Republican campaigns are even going so far as to mock Polk County residents, insinuating that economic development projects for Des Moines are underhanded, sweetheart deals that people in Polk County know are shady.
The attacks in Sodders’ district, which covers Marshall and Tama counties, are a bit odd considering many people in Marshalltown come to Des Moines for shopping and entertainment. In other parts of the state, the anti-Des Moines attitude rests on an assumption that Iowans apparently hate their capital city. Or perhaps they’re trying to rev up anger toward people who live there.
What’s particularly noteworthy here is that the Republican Party of Iowa is funding these anti-Des Moines ads while trying to defend several Republican incumbents in Des Moines. Representative Chris Hagenow sent $100,021 to the Republican Party in his most recent finance report, and the party has in turn spent well over a million dollars in the senate races where the anti-Des Moines attacks are being run.
Some may think that’s just part of the political cycle, where campaigns launch questionable attacks against one another. But this year’s focus on Des Moines spending could have serious negative consequences for the metro area in the future. Will incumbent legislators approve funding for economic development projects in Des Moines if they know they’ll get blasted for it in their reelection efforts?
Obviously, Des Moines is not the only place in the state that gets state funding for various projects. Everyone does. Todd Dorman addressed that in his criticism of Gadelha’s ads in the Cedar Rapids Gazette.
“Should the state’s largest city be barred from receiving funds for local projects?” Dorman wrote. “I’m glad that when Cedar Rapids sought help with flood recovery and protection, or when Marion asked for state help funding its own baseball complex, the answer wasn’t ‘fend for yourselves.'”

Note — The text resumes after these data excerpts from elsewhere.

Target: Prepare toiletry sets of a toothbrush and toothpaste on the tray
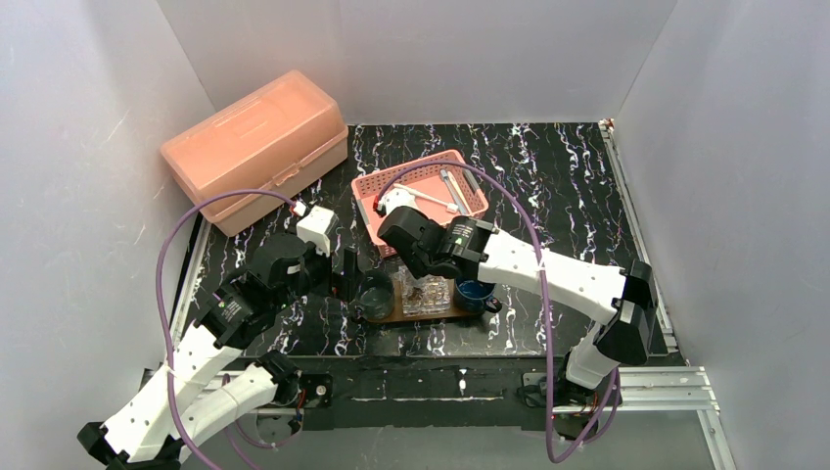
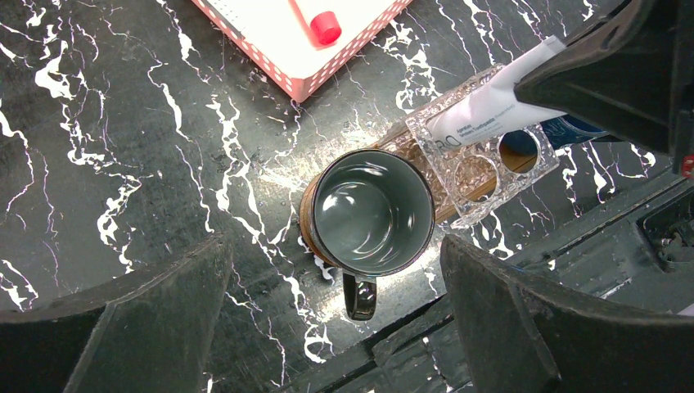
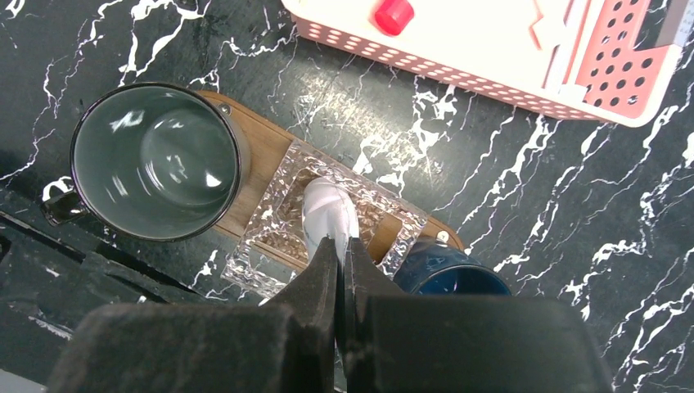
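My right gripper (image 3: 342,244) is shut on the flat end of a white toothpaste tube (image 3: 329,211). The tube hangs down into a clear square holder (image 3: 270,233) on the brown wooden tray (image 3: 262,151). A grey mug (image 3: 151,160) stands on the tray's left end and a blue mug (image 3: 450,278) on its right end. My left gripper (image 2: 335,258) hovers open above the grey mug (image 2: 372,211), touching nothing. Thin white toothbrushes (image 1: 436,202) lie in the pink basket (image 1: 470,191) behind the tray. A second tube with a red cap (image 3: 394,15) also lies in the basket.
A large closed pink storage box (image 1: 254,147) sits at the back left. The pink basket (image 2: 286,49) lies just beyond the tray (image 1: 431,315). White walls enclose the black marbled table (image 1: 568,176) on three sides.
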Motion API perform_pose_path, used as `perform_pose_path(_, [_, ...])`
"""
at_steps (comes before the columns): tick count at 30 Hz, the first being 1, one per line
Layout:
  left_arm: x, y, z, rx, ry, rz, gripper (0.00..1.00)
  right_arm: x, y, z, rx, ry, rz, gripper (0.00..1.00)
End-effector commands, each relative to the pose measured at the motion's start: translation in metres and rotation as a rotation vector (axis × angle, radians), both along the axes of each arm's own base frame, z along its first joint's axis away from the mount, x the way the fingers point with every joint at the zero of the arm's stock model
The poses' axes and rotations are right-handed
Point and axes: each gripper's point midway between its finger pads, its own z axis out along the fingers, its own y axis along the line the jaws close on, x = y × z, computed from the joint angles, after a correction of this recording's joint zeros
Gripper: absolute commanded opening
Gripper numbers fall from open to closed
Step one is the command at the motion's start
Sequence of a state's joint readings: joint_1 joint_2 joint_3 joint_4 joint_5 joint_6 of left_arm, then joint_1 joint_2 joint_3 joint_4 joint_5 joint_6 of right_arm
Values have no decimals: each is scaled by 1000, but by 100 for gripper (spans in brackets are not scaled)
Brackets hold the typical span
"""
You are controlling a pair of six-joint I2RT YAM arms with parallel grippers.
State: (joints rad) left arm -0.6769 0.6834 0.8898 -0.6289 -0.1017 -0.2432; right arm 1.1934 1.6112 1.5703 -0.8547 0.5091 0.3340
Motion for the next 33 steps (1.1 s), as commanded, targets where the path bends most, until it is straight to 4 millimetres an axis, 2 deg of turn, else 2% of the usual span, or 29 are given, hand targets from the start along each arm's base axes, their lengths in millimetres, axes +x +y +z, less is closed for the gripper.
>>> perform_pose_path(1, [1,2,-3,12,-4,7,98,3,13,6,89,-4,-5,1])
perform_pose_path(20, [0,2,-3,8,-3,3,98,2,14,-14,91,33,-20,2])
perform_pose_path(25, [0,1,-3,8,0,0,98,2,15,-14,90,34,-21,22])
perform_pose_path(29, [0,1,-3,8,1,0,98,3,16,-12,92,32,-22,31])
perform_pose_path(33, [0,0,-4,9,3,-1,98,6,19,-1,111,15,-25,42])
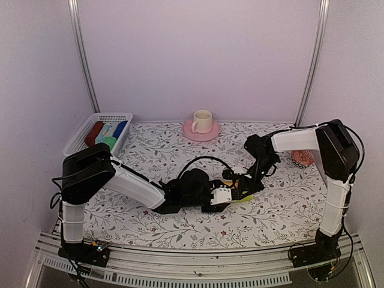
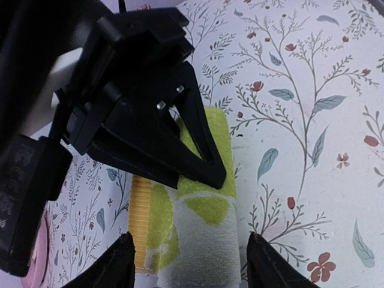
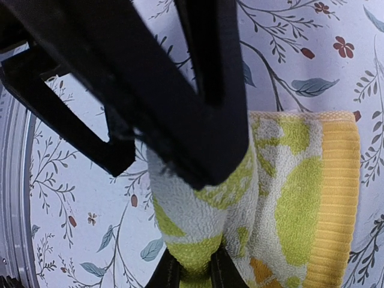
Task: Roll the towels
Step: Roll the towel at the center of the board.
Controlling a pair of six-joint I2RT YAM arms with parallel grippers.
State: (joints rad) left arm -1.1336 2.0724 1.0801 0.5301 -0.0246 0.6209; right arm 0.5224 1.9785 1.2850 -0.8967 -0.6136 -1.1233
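Towel (image 2: pixel 204 240), pale yellow with green printed marks, is lying partly rolled near the middle of the floral table cover (image 1: pixel 288 204). The right gripper (image 3: pixel 195 275) is pinching together on one end of the roll. The left gripper (image 2: pixel 192 271) is holding its fingers apart, straddling the other end. A cream cup (image 1: pixel 202 120) is sitting well apart at the back.

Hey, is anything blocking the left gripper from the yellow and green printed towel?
Nothing visible. The pale yellow terry towel with green prints lies between the open fingers of the left gripper; the right gripper pinches a fold of it.
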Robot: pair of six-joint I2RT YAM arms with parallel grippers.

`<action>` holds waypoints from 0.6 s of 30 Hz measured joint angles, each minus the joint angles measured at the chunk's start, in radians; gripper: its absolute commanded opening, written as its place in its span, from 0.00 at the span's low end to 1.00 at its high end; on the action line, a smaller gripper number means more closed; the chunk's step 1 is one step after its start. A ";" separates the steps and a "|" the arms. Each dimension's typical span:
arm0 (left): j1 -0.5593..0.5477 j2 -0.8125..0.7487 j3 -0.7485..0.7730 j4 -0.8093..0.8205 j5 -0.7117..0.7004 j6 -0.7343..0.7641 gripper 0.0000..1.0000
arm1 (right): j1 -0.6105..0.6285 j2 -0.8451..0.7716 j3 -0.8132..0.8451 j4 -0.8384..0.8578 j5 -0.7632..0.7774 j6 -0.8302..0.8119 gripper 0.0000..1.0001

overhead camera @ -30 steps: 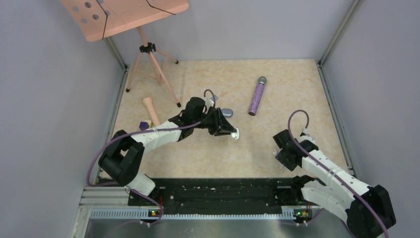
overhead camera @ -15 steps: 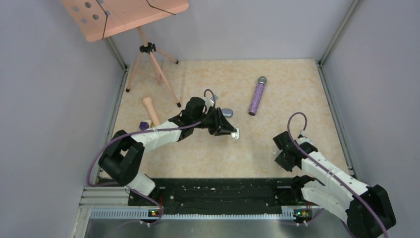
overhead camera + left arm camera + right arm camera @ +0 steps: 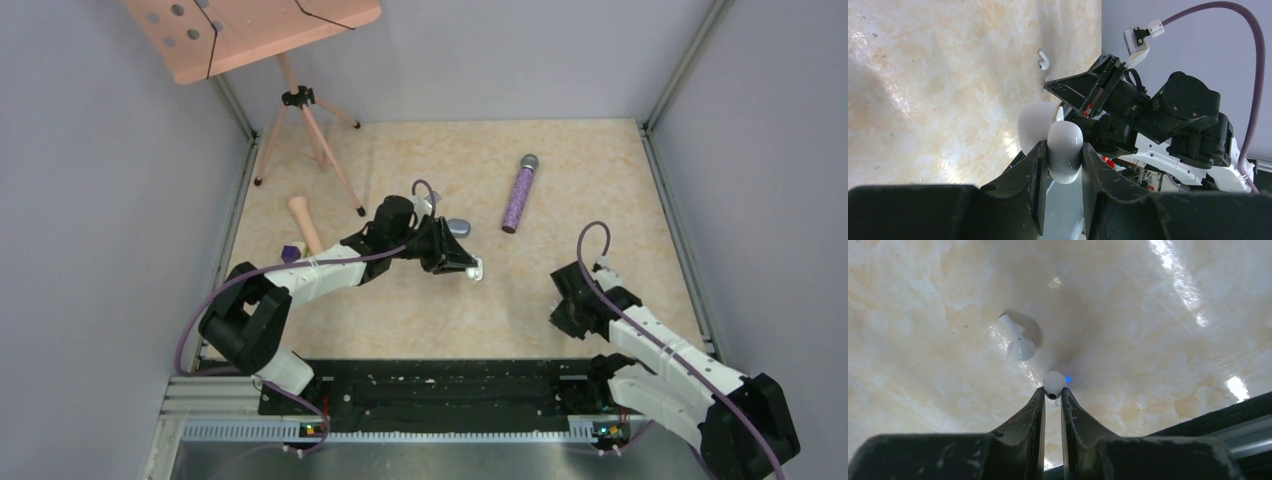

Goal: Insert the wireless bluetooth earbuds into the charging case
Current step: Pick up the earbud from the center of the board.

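My left gripper [image 3: 1064,156] is shut on the open white charging case [image 3: 1064,150], held mid-table; it also shows in the top view [image 3: 476,268]. My right gripper [image 3: 1053,396] is shut on a white earbud [image 3: 1054,384], pinched at the fingertips just above the tabletop; in the top view the gripper [image 3: 563,322] is at the front right. A second white earbud [image 3: 1018,344] lies on the table just ahead and left of it. It also shows in the left wrist view [image 3: 1043,61]. A small purple piece [image 3: 291,252] lies at the left.
A purple glitter microphone [image 3: 520,192] lies at the back right. A pink tripod stand [image 3: 300,110] stands at the back left, with a pale wooden handle [image 3: 304,224] near it. A grey case [image 3: 459,227] sits behind the left gripper. The black front rail [image 3: 440,385] runs along the near edge.
My right arm has drawn back toward the front edge and slightly left. The left arm with the case has not moved.
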 measured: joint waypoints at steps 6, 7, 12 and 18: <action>0.013 -0.006 0.000 -0.022 0.000 0.031 0.00 | 0.000 0.096 0.027 0.112 -0.080 -0.078 0.08; 0.016 -0.008 0.000 -0.027 -0.001 0.035 0.00 | 0.000 0.122 0.037 0.131 -0.090 -0.090 0.10; 0.028 -0.022 0.000 -0.051 -0.001 0.056 0.00 | 0.001 0.252 0.093 0.240 -0.151 -0.147 0.28; 0.031 -0.026 0.001 -0.071 -0.001 0.068 0.00 | 0.008 0.348 0.158 0.296 -0.200 -0.221 0.32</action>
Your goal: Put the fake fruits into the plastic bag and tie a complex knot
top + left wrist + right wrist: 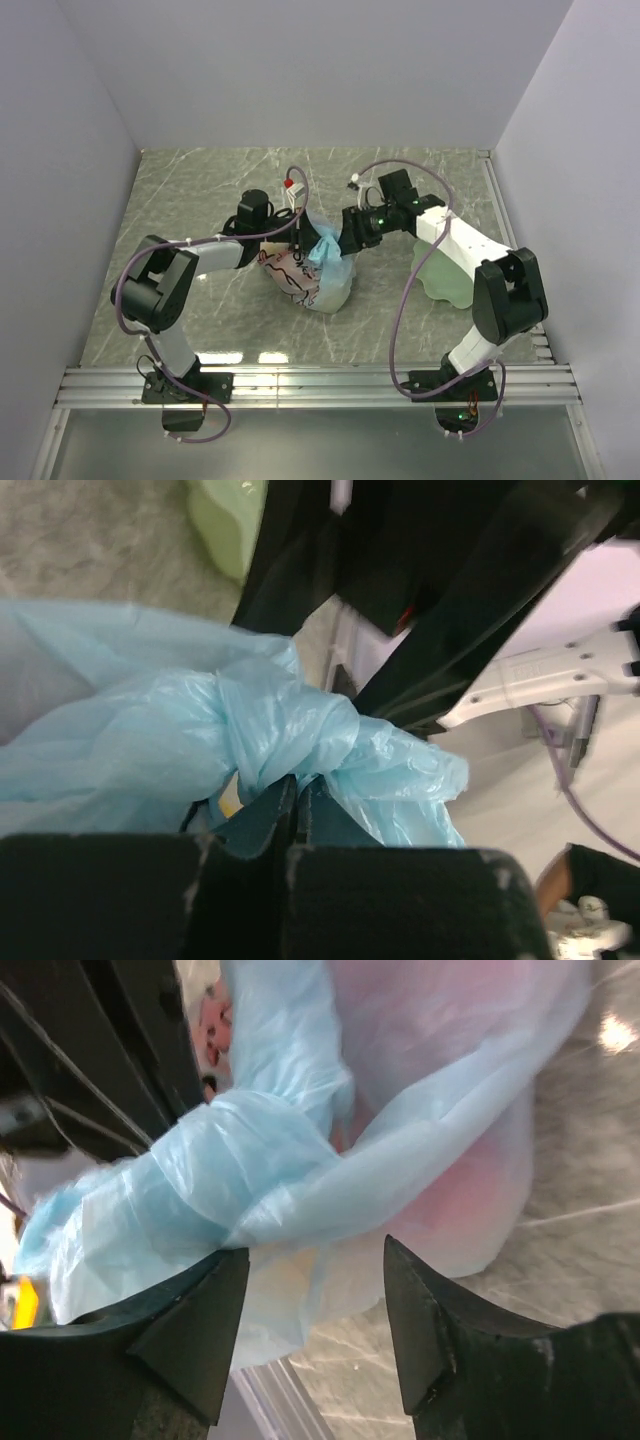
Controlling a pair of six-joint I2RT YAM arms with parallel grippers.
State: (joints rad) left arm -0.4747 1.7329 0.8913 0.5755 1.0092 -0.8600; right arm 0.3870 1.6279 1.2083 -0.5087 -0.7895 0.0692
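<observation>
Knot (235, 1160) lies just beyond parted right fingers (190, 1345).

The fake fruits (470, 1195) show only as pink blurs through the plastic bag (290, 1050).

- Top view: soft, even light falling from above; faint shadows lying on the table (200, 190); pale glare patches shining along its near edge.
- Left wrist view: plastic bag (280, 730) showing fairly sharp; near foreground going dark and blurred.
- Right wrist view: glare spot burning at upper right; bag smearing toward the top.
</observation>
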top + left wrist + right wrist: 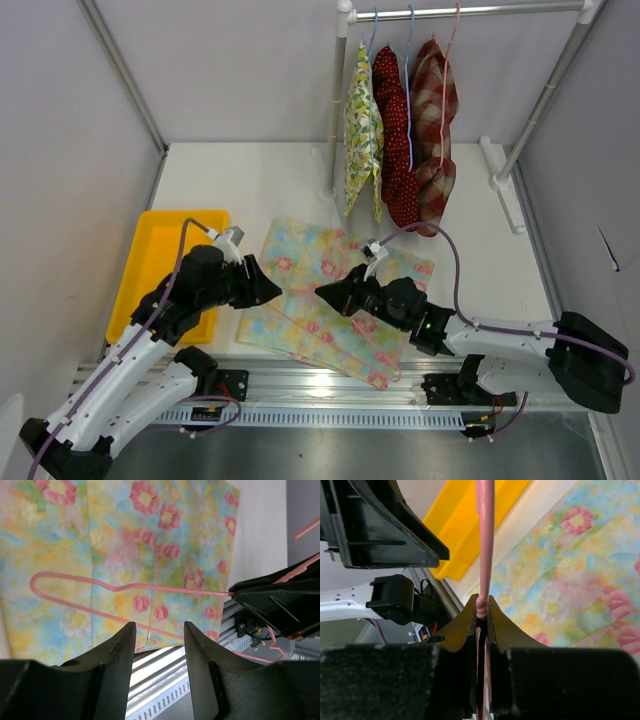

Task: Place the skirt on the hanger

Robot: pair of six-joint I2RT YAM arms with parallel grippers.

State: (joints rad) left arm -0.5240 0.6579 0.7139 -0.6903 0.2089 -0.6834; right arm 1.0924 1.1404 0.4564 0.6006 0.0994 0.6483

Does Chris Hagenow think it’s okay for his Republican Party, which he is funding, to bash the area he represents? Does Kevin Koester? Does Pete Cownie? Does Jake Highfill, John Landon, Zach Nunn, Brad Zaun, Jack Whitver or Charles Schneider mind that their party is denigrating the people they represent?
Voters in Polk County should be paying close attention to the campaigns this year – not just the ones being run locally, but the ones in other parts of the state too. Because the anti-Des Moines attacks the Republican Party is running could have real consequences for local residents, and the Republicans here aren’t standing up to it.